## Work order
Take the data below and write it out exactly, except for the pictures.

## Source data
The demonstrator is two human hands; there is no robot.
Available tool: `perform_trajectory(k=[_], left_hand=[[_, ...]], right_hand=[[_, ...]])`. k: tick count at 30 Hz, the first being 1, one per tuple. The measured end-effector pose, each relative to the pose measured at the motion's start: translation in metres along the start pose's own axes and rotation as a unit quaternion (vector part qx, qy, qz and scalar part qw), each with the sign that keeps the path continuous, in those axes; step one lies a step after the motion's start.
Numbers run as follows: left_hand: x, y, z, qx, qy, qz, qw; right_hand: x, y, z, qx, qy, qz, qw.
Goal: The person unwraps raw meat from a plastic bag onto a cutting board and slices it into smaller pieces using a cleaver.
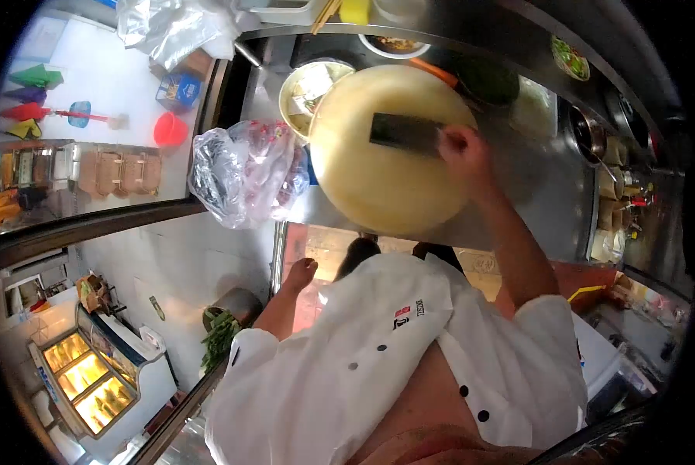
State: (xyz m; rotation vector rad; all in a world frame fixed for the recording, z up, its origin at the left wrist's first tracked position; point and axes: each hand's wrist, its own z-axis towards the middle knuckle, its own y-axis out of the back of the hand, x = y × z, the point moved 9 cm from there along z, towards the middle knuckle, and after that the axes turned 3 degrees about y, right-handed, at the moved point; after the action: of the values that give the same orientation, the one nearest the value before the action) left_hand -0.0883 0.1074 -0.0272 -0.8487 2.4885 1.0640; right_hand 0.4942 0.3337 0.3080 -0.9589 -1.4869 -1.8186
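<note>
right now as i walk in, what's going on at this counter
A person in a white jacket with dark buttons holds a dark, rectangular blade, probably a cleaver, in the right grip, over a large, round, pale board. Blur hides whether it touches the board. The left grip is low beside the grey metal counter, with nothing visible in it. A crumpled, see-through plastic bag lies left of the board.
</note>
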Motion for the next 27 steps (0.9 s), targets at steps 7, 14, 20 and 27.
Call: perform_trajectory(k=[7,14,20,27], left_hand=[[-0.004,-0.020,-0.045,0.004,0.146,-0.121,0.982],[0.037,-0.048,-0.053,0.007,0.027,-0.112,0.993],[-0.170,0.064,-0.008,0.040,-0.105,-0.126,0.986],[-0.380,0.147,0.055,-0.059,-0.283,0.052,0.956]], right_hand=[[0.054,-0.244,0.125,0.002,0.122,0.099,0.988],[-0.030,-0.277,0.090,0.110,0.035,0.057,0.992],[-0.095,-0.168,-0.091,0.271,-0.147,-0.032,0.951],[-0.113,-0.088,-0.220,0.201,-0.299,-0.017,0.933]])
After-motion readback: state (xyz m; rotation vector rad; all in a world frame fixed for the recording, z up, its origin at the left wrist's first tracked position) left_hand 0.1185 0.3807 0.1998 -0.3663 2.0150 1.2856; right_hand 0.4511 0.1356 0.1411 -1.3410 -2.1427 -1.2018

## Task response
The demonstrator is two human hands; there is no robot.
Available tool: `perform_trajectory(k=[_], left_hand=[[_, ...]], right_hand=[[_, ...]])`. k: tick count at 30 Hz, the first being 1, one per tuple. The measured end-effector pose, each relative to the pose measured at the motion's start: translation in metres along the start pose's own axes and rotation as a unit quaternion (vector part qx, qy, qz and scalar part qw), each with the sign that keeps the path continuous, in those axes; step one lies a step after the motion's start.
Numbers run as follows: left_hand: x, y, z, qx, qy, qz, qw; right_hand: x, y, z, qx, qy, qz, qw.
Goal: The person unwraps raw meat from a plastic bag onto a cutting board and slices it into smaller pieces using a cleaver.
State: (xyz m; rotation vector rad; all in a world frame fixed for the recording, z up, its origin at the left wrist's first tracked position; point and axes: each hand's wrist, its own z-axis towards the middle knuckle, its own y-axis out of the back of the hand, x = y × z, the point moved 9 cm from there along z, towards the middle knuckle, and after that the axes turned 3 degrees about y, right-handed, at the moved point; after the action: of the values that give the same orientation, the one nearest the value before the action) left_hand -0.0883 0.1074 -0.0272 -0.8487 2.4885 1.0640; right_hand 0.4942 0.3337 0.3080 -0.9589 -1.4869 -1.8186
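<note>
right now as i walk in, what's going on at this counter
A person in a white jacket with dark buttons holds a dark, rectangular blade, probably a cleaver, in the right grip, over a large, round, pale board. Blur hides whether it touches the board. The left grip is low beside the grey metal counter, with nothing visible in it. A crumpled, see-through plastic bag lies left of the board.
</note>
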Motion for the next 27 steps (0.9 s), targets at steps 7, 14, 20 and 27.
Call: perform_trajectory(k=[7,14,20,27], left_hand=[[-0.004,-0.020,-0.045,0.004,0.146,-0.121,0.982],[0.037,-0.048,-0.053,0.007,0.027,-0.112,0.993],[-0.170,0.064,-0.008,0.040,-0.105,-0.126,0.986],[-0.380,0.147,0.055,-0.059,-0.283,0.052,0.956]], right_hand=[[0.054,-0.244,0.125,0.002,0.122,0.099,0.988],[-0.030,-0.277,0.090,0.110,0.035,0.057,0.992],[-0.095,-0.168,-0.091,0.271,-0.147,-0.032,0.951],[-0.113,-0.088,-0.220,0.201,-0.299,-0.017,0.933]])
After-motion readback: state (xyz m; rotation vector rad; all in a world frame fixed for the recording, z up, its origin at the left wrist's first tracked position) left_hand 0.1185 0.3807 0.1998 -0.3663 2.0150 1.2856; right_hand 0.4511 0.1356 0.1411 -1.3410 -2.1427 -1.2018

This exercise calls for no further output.